[Data excerpt]:
____________________
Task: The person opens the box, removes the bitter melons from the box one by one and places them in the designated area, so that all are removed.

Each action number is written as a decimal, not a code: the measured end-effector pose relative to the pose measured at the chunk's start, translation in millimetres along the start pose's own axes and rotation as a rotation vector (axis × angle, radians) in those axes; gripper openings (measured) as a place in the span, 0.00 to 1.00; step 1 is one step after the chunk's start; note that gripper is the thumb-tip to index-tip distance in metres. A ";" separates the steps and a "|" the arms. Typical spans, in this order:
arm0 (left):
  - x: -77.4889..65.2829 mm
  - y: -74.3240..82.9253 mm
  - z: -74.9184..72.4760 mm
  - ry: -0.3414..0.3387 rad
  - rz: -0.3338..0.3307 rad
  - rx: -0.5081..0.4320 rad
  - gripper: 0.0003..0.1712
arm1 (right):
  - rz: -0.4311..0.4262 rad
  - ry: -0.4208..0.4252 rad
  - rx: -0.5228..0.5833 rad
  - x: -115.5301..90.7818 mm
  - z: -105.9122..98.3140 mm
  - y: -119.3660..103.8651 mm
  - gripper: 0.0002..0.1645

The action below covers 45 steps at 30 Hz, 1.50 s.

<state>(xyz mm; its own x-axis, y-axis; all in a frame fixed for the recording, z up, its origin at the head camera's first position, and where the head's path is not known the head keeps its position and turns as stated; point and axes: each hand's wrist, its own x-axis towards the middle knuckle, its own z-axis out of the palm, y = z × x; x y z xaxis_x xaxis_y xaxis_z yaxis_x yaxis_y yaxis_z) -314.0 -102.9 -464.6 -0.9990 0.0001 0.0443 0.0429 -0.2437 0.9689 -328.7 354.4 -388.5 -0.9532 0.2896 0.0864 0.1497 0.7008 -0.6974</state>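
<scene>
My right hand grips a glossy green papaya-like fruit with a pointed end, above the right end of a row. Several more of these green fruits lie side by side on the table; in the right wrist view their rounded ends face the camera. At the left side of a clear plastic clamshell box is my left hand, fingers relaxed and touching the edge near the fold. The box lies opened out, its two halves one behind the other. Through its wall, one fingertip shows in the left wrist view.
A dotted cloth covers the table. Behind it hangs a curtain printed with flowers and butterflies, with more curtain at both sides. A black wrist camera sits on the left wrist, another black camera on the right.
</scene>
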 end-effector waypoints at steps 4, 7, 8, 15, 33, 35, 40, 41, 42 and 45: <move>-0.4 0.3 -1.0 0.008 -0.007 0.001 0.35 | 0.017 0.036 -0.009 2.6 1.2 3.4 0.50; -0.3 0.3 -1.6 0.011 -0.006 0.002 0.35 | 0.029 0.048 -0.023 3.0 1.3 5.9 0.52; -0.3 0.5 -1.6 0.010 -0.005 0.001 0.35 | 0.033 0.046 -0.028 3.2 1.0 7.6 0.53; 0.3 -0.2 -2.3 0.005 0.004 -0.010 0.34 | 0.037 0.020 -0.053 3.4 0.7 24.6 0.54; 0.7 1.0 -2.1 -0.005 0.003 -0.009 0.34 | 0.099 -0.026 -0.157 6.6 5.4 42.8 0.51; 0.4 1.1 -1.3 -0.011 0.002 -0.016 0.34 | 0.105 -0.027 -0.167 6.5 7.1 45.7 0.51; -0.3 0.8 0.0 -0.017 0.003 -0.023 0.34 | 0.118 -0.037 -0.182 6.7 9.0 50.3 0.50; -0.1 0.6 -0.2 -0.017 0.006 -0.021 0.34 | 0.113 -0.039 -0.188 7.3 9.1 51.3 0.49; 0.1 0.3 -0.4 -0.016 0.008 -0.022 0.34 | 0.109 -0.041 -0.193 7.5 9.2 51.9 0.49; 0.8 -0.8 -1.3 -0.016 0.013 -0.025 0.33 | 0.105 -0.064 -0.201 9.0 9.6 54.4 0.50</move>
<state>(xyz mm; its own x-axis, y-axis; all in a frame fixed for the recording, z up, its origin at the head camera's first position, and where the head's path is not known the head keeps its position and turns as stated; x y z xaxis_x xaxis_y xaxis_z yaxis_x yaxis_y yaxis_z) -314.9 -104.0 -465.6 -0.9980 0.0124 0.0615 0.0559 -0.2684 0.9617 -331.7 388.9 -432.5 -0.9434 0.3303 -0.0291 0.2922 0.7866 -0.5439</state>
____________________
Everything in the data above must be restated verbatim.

[Task solution]:
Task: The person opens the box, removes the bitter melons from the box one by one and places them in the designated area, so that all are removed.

Each action number is written as a decimal, not a code: the measured end-effector pose relative to the pose measured at the chunk's start, translation in millimetres along the start pose's own axes and rotation as a rotation vector (axis × angle, radians) in those axes; gripper openings (measured) as a place in the span, 0.00 to 1.00; step 1 is one step after the chunk's start; note that gripper is the thumb-tip to index-tip distance in metres. A ";" separates the steps and a "|" the arms. Typical spans, in this order:
arm0 (left):
  - x: -77.4889..65.2829 mm
  - y: -74.3240..82.9253 mm
  - z: -74.9184..72.4760 mm
  - ry: -0.3414..0.3387 rad
  - rz: -0.3338..0.3307 rad
  - rx: -0.5081..0.4320 rad
  - gripper: 0.0003..0.1712
arm1 (right):
  - rz: -0.4311..0.4262 rad
  - ry: -0.4208..0.4252 rad
  - rx: -0.5228..0.5833 rad
  - x: -115.5301..90.7818 mm
  - z: -105.9122..98.3140 mm
  - y: -119.3660..103.8651 mm
  - gripper: 0.0002..0.1645

The action below covers 45 steps at 30 Hz, 1.50 s.

<state>(xyz mm; its own x-axis, y-axis; all in a frame fixed for the recording, z up, its origin at the head camera's first position, and where the head's path is not known the head keeps its position and turns as stated; point and axes: each hand's wrist, its own x-axis towards the middle knuckle, its own z-axis out of the palm, y = z × x; x y z xaxis_x xaxis_y xaxis_z yaxis_x yaxis_y yaxis_z) -314.0 -102.9 -464.6 -0.9990 0.0001 0.0443 0.0429 -0.2437 0.9689 -328.7 354.4 -388.5 -0.9532 0.2896 0.0864 0.1497 0.7008 -0.6974</state>
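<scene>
My right hand grips a glossy green papaya-like fruit with a pointed end, above the right end of a row. Several more of these green fruits lie side by side on the table; in the right wrist view their rounded ends face the camera. At the left side of a clear plastic clamshell box is my left hand, fingers relaxed and touching the edge near the fold. The box lies opened out, its two halves one behind the other. Through its wall, one fingertip shows in the left wrist view.
A dotted cloth covers the table. Behind it hangs a curtain printed with flowers and butterflies, with more curtain at both sides. A black wrist camera sits on the left wrist, another black camera on the right.
</scene>
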 end-effector waypoints at steps 4, 7, 8, 15, 33, 35, 40, 41, 42 and 45: <move>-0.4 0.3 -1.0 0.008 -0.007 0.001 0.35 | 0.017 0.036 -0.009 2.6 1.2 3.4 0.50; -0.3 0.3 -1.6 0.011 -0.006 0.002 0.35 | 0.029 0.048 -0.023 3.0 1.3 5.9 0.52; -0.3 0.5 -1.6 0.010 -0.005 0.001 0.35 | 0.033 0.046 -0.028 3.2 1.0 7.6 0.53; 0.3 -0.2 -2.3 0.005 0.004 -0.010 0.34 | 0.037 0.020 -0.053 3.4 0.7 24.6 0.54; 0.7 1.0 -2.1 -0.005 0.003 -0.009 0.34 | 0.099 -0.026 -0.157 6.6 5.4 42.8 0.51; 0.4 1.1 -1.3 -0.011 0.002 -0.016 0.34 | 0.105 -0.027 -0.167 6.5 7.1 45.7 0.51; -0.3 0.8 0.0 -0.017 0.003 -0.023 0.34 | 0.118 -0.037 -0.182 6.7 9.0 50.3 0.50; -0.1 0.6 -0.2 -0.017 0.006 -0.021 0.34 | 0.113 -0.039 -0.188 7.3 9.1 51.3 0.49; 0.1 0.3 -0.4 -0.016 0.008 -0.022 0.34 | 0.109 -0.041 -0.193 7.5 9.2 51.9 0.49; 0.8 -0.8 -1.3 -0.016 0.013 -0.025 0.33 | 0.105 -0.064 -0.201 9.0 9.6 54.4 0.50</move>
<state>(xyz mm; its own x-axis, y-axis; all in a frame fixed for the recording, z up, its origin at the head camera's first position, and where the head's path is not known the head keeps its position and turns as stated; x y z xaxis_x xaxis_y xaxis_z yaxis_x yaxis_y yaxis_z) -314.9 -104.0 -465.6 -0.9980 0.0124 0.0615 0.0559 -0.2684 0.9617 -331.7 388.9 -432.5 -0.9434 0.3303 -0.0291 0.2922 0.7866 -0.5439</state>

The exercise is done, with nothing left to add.